▶ WORK INSTRUCTION:
From the records below, pull each line that has "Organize".

▶ ENTRIES PROVIDED:
====
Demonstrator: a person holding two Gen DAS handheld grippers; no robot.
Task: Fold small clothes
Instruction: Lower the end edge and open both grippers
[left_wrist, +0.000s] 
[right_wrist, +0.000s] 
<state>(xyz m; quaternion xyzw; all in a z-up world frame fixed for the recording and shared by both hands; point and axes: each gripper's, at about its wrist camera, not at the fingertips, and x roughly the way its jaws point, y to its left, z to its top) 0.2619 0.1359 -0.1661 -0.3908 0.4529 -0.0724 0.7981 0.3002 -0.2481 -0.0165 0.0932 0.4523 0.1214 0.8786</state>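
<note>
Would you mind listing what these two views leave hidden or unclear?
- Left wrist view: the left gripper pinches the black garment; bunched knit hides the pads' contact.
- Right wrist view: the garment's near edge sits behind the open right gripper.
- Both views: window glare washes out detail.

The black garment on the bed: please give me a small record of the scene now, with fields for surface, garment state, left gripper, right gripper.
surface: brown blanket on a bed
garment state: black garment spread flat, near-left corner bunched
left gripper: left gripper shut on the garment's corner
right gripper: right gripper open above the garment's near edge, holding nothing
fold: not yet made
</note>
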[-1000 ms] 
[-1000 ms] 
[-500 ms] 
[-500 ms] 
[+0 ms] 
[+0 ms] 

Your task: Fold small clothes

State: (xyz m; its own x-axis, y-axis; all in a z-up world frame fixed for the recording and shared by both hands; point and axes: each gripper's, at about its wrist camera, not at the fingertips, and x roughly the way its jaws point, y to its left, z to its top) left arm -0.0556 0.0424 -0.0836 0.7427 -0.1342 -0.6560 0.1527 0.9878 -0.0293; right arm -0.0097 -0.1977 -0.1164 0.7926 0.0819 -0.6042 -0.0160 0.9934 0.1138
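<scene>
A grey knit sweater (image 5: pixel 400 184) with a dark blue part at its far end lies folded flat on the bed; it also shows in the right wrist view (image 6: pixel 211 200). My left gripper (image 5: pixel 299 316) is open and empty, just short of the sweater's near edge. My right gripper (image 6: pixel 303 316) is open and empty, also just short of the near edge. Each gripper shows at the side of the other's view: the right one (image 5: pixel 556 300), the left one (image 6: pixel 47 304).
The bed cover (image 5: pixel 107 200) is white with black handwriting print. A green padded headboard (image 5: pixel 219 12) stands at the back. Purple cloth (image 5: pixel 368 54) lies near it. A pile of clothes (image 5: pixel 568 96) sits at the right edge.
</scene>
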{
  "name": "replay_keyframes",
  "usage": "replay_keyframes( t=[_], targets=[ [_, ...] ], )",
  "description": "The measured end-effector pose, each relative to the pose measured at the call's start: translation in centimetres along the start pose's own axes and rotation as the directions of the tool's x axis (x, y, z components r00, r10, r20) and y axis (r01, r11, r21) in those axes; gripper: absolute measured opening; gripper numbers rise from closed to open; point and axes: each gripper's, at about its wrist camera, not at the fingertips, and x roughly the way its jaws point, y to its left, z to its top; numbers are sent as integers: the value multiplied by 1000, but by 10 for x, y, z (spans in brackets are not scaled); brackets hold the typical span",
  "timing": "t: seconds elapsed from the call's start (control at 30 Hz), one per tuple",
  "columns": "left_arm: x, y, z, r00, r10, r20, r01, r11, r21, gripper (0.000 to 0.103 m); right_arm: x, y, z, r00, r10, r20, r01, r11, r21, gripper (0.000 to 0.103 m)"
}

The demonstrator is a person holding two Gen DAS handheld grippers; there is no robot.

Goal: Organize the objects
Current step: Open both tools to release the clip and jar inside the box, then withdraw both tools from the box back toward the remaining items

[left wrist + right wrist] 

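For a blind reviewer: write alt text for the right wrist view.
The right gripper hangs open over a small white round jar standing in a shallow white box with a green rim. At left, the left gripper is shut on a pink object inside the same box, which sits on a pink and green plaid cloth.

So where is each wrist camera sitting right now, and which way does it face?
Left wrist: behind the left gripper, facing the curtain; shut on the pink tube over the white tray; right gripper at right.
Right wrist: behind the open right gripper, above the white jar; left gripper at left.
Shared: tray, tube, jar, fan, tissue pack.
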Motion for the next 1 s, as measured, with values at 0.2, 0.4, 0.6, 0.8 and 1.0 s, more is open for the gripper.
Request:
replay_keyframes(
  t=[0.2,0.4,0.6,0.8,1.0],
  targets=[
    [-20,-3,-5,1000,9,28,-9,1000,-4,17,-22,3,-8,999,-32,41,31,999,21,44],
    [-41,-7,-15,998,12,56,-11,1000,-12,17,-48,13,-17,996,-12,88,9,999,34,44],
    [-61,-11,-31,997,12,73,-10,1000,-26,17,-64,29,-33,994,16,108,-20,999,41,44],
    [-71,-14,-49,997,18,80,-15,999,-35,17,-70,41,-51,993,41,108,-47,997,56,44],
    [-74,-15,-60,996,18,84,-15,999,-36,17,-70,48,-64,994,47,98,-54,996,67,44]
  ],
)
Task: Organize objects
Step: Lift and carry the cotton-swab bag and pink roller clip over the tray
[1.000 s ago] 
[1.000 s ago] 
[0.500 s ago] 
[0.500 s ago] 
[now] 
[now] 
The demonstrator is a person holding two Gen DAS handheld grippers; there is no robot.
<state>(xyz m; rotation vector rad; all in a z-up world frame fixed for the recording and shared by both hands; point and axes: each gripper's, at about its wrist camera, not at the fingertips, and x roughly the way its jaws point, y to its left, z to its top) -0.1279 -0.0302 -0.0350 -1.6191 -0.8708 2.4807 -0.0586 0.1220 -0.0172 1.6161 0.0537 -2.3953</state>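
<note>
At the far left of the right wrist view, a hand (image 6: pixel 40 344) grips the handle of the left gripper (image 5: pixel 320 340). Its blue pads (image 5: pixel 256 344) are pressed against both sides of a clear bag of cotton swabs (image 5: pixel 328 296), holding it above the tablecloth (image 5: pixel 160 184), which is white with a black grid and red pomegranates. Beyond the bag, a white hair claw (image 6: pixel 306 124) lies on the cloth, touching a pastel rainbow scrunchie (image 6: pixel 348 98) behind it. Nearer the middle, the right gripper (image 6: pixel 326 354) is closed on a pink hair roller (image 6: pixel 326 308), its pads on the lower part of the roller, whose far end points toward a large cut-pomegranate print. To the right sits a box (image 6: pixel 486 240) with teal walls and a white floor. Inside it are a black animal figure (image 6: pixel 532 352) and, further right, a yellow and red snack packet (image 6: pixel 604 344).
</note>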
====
▶ FINISHED TASK:
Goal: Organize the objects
Task: Organize objects

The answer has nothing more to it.